Given information:

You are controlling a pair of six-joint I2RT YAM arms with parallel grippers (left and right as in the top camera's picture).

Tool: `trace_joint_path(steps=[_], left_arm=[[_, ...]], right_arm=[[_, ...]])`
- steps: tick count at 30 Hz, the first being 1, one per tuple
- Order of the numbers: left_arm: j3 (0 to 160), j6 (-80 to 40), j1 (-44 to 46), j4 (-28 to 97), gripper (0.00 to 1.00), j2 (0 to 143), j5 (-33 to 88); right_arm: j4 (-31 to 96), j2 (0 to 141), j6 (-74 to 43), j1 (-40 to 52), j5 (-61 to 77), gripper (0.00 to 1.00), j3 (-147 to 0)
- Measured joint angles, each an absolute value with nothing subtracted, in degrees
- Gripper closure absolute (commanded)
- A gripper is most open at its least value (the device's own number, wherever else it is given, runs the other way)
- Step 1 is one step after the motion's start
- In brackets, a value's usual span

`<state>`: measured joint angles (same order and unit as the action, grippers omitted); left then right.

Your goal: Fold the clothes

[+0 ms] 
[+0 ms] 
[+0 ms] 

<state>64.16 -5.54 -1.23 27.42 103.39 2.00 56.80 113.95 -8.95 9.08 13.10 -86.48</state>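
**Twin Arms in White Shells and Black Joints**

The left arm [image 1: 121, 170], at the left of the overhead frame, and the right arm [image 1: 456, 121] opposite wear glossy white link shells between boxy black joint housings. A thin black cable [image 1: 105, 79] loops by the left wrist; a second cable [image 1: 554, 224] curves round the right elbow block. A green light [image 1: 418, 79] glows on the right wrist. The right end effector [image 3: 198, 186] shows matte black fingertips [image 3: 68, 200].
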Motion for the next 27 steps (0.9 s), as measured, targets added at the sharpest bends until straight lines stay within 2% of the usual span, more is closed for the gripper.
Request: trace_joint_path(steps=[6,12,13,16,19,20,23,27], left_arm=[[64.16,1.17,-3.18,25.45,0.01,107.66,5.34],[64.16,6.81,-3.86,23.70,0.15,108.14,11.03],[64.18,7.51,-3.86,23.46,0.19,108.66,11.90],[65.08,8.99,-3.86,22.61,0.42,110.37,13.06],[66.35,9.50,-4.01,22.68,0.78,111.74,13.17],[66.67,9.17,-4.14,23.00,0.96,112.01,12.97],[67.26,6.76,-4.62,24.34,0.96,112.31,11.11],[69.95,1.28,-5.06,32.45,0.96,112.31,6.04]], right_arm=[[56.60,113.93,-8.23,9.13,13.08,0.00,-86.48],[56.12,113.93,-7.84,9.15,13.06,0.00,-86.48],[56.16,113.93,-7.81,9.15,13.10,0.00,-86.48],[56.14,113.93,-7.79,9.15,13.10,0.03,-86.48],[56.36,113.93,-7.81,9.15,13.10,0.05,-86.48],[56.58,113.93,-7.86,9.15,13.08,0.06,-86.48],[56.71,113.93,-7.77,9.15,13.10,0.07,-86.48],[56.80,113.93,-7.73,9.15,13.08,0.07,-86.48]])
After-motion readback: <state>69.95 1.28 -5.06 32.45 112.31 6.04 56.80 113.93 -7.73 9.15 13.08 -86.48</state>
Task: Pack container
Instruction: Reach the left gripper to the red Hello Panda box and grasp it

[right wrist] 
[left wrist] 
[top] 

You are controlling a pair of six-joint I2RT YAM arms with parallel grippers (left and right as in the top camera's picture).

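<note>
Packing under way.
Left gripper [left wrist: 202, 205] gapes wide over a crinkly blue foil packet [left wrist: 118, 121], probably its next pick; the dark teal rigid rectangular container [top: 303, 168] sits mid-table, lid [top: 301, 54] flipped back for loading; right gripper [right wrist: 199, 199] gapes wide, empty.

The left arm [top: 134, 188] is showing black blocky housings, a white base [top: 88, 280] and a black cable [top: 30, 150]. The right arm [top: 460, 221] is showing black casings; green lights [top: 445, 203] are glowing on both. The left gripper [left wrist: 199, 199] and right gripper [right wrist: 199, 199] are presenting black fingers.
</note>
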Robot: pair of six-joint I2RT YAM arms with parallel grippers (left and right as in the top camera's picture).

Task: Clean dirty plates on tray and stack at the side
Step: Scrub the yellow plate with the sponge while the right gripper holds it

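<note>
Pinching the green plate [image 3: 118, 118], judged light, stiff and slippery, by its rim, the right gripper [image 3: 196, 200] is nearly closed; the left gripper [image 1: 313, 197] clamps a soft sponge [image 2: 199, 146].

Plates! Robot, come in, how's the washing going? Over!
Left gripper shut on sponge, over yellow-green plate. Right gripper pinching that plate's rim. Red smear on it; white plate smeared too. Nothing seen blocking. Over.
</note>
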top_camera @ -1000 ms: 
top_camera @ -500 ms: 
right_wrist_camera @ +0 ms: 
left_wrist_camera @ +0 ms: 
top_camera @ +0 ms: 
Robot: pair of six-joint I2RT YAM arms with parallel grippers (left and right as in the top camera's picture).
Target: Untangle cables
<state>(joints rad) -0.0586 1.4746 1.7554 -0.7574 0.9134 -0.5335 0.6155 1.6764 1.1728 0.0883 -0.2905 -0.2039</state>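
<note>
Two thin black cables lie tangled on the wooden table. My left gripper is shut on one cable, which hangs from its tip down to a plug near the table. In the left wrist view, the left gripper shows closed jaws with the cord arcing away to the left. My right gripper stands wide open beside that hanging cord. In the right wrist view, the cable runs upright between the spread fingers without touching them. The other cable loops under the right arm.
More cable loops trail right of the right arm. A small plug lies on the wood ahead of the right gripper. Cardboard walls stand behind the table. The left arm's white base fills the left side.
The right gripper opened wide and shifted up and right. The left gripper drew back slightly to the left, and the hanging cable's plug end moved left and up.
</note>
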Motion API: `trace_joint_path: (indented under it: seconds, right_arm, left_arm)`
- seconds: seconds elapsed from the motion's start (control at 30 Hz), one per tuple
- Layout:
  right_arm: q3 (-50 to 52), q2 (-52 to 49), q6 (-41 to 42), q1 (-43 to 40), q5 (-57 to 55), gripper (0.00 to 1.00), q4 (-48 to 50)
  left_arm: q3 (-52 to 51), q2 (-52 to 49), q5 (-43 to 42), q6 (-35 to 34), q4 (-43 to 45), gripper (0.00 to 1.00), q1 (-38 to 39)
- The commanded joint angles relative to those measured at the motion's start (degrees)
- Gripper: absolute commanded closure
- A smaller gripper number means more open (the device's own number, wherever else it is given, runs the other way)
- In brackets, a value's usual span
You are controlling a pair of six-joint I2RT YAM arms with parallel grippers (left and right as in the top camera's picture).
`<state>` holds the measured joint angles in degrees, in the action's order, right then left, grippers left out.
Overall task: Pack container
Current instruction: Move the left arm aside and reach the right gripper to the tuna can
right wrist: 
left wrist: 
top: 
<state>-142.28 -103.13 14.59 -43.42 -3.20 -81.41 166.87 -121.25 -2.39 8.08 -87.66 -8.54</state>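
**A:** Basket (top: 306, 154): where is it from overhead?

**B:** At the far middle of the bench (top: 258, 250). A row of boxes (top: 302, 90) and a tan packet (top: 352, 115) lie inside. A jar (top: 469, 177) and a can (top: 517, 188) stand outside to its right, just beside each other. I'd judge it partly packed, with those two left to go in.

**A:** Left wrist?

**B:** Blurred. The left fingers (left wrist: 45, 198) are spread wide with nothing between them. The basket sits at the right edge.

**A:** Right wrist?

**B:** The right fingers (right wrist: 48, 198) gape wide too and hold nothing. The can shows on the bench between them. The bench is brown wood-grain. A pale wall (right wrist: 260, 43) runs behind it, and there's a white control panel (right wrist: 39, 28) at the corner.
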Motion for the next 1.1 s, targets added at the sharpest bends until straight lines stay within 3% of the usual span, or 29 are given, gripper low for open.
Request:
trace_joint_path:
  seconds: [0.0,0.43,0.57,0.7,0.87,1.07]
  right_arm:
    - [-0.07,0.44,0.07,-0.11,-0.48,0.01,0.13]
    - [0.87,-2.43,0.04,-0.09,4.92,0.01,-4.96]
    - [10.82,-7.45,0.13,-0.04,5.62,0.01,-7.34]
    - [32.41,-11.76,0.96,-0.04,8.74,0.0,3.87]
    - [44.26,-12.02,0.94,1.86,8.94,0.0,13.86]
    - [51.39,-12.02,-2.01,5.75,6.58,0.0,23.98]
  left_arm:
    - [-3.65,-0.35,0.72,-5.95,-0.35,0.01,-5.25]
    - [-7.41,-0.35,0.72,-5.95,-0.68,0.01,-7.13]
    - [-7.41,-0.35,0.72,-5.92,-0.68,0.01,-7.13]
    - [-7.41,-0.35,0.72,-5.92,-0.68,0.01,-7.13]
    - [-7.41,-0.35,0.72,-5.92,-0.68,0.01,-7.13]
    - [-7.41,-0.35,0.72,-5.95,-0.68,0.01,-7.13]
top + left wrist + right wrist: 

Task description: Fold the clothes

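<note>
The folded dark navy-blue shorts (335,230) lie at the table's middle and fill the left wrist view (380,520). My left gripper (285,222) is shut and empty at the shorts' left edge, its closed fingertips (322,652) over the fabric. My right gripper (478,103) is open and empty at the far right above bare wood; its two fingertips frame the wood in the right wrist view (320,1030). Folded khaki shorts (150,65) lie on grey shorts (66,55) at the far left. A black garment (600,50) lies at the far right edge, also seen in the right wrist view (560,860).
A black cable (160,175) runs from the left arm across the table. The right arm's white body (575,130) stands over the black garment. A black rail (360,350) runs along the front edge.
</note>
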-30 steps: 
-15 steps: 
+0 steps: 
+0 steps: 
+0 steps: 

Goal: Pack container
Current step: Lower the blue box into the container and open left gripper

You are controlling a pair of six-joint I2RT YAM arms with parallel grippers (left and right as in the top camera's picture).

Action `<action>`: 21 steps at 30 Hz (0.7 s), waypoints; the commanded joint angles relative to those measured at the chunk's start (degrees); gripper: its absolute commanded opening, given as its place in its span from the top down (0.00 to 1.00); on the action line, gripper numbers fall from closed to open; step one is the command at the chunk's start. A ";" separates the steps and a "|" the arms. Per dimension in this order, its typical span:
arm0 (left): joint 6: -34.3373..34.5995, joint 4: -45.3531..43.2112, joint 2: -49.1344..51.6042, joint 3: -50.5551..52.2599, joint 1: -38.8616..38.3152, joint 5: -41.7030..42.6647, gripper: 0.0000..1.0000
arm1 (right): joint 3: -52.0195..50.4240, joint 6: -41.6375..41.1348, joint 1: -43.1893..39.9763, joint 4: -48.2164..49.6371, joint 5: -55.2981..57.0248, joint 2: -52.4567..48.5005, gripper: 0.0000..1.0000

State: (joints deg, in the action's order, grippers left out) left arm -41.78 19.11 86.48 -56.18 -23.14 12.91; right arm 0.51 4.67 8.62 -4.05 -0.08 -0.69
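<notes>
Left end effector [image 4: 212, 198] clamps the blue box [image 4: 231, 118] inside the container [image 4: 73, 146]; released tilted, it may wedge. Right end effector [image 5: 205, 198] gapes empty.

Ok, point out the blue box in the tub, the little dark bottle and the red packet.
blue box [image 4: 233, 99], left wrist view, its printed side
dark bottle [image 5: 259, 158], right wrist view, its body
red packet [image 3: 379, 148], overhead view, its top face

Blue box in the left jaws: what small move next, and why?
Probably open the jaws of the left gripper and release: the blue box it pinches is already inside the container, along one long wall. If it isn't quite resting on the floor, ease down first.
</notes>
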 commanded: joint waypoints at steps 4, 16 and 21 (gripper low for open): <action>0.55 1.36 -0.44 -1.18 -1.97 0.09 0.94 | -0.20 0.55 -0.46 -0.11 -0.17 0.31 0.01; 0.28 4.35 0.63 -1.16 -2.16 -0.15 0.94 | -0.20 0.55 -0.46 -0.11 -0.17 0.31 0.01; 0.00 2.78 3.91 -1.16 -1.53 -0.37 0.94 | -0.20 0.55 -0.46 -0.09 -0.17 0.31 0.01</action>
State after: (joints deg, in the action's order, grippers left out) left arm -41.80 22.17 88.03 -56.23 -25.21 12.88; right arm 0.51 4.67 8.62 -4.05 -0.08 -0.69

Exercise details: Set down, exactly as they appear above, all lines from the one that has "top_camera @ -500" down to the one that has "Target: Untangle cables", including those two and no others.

Result below:
top_camera @ -500 ms: 
right_wrist_camera @ +0 ms: 
left_wrist_camera @ +0 ms: 
top_camera @ +0 ms: 
Robot: pair of six-joint I2RT YAM arms with parallel grippers (left and right as in the top camera's picture).
Target: Untangle cables

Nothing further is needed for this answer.